Why Good Food Is Glue For Communities, and Two Organizations Fighting the Good Food Fight.

A story of two organizations who are across the world from each other, but still understand how communities are brought together and empowered — with food.

Good Food Is Community Glue

Before I talk about how local food culture can be the glue to a community, let’s take a second to define “Good Food”. This is one definition of many, but I think it makes the most sense in a societal and community-health context.

In the context of this article, good food is…

Note: Every bullet point links to a study or article that explains why it’s “good”. So if you don’t agree with me, read the attached links before arguing in the comments 😉

So how does good food bring together communities? It’s actually a simple positive feedback loop.

When people eat nutrient dense food, they feel better (90% of seratonin, the happy hormone, is located in the gut). Locally produced food tends to be much more nutrient dense and minimally processed.
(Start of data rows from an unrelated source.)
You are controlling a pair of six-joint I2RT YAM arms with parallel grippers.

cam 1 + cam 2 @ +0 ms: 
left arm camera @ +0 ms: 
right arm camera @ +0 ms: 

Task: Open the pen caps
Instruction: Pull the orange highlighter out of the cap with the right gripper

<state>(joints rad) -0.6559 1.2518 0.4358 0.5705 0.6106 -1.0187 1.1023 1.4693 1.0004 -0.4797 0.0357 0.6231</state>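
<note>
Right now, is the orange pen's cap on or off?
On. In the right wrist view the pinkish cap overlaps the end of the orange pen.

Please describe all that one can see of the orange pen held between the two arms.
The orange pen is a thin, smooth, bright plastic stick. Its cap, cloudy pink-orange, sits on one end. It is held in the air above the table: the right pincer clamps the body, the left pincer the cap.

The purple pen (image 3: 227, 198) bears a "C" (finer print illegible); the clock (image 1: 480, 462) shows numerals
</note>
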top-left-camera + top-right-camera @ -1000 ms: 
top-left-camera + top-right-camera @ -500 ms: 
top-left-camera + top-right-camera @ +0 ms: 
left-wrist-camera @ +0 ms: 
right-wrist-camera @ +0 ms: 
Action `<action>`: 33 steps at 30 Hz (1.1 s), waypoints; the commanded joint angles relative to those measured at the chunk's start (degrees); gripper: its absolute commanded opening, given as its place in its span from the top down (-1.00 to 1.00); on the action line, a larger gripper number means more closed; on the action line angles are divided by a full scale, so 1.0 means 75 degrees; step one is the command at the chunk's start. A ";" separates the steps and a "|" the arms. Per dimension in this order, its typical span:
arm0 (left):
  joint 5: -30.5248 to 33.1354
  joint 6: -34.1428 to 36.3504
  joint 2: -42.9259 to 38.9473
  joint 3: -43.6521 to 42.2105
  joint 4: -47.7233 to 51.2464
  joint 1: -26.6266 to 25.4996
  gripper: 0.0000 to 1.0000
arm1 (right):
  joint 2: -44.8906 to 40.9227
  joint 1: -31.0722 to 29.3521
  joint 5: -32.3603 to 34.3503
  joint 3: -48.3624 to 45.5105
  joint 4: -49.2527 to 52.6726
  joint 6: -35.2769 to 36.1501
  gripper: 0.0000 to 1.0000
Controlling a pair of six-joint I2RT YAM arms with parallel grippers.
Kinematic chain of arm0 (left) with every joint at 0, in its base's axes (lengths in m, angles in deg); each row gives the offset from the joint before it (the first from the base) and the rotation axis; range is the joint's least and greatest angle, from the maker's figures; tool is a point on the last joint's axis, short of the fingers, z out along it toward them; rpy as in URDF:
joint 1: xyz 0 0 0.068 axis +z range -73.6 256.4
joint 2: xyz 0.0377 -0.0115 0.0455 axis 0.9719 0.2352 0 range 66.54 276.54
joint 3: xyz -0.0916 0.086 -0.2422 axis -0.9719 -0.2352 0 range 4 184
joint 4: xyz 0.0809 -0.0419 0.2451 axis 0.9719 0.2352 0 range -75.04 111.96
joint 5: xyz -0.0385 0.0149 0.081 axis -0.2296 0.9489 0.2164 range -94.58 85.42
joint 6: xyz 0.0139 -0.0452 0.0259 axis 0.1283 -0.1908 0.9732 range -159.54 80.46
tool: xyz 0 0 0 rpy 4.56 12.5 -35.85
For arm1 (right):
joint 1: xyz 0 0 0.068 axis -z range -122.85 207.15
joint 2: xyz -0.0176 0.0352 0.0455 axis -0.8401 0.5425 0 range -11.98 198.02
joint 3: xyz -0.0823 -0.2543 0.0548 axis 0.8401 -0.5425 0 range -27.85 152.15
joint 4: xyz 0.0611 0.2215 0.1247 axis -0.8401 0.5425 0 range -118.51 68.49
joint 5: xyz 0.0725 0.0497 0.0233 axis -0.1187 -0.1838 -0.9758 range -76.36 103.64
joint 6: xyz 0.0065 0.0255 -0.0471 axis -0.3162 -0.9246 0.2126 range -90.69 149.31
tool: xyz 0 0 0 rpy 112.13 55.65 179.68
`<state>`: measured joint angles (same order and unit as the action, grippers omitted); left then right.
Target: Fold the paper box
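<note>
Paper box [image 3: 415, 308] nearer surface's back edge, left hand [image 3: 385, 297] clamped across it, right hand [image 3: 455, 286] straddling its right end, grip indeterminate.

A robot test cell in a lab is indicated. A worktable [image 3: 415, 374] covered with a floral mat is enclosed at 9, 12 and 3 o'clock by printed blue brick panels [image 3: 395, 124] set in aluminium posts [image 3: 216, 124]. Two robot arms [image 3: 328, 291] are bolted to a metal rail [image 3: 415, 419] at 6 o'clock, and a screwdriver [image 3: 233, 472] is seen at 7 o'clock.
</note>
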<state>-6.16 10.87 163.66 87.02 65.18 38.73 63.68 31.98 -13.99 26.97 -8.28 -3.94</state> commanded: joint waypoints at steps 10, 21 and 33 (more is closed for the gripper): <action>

When you buy whole foods, you need to cook them, and cooking acts as a great opportunity to socialize with the people you’re close to when compared to the alternatives. Michael Pollan explains it well:

We forget how much time it can take simply to avoid cooking: all that time spent driving to restaurants or waiting for our orders, none of which gets counted as ‘food preparation’. And much of the half-hour saved by not cooking is spent watching screens.

So all of these characteristics of good food build on one another, and ultimately culminate in people eating together more. Another way good food brings together communities is through the buying process.

If you’re buying food that’s locally produced, you’re likely buying it through a produce share, farmers market, or local store. The person you’re buying it from likely wants to share the story of that food with you and how it made it’s journey from seed (or fetus for the non-vegans) to your hands. This “food story” weaves together the different pieces of your community that came together to put this food in your hands.

Once you become aware of who produced your food and how they did it, it’s much easier to feel grateful towards those people and processes. And gratitude is the ultimate connector in our lives.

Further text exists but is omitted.